*What the task requires*
Lines before the one containing "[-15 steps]" are left out. Retype that line and the rest through the end of the material exactly.

*Information shown*
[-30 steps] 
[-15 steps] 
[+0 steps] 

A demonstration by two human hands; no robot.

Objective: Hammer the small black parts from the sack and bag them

*Completed task*
[-15 steps] 
[+0 steps] 

A demonstration by two human hands; no robot.

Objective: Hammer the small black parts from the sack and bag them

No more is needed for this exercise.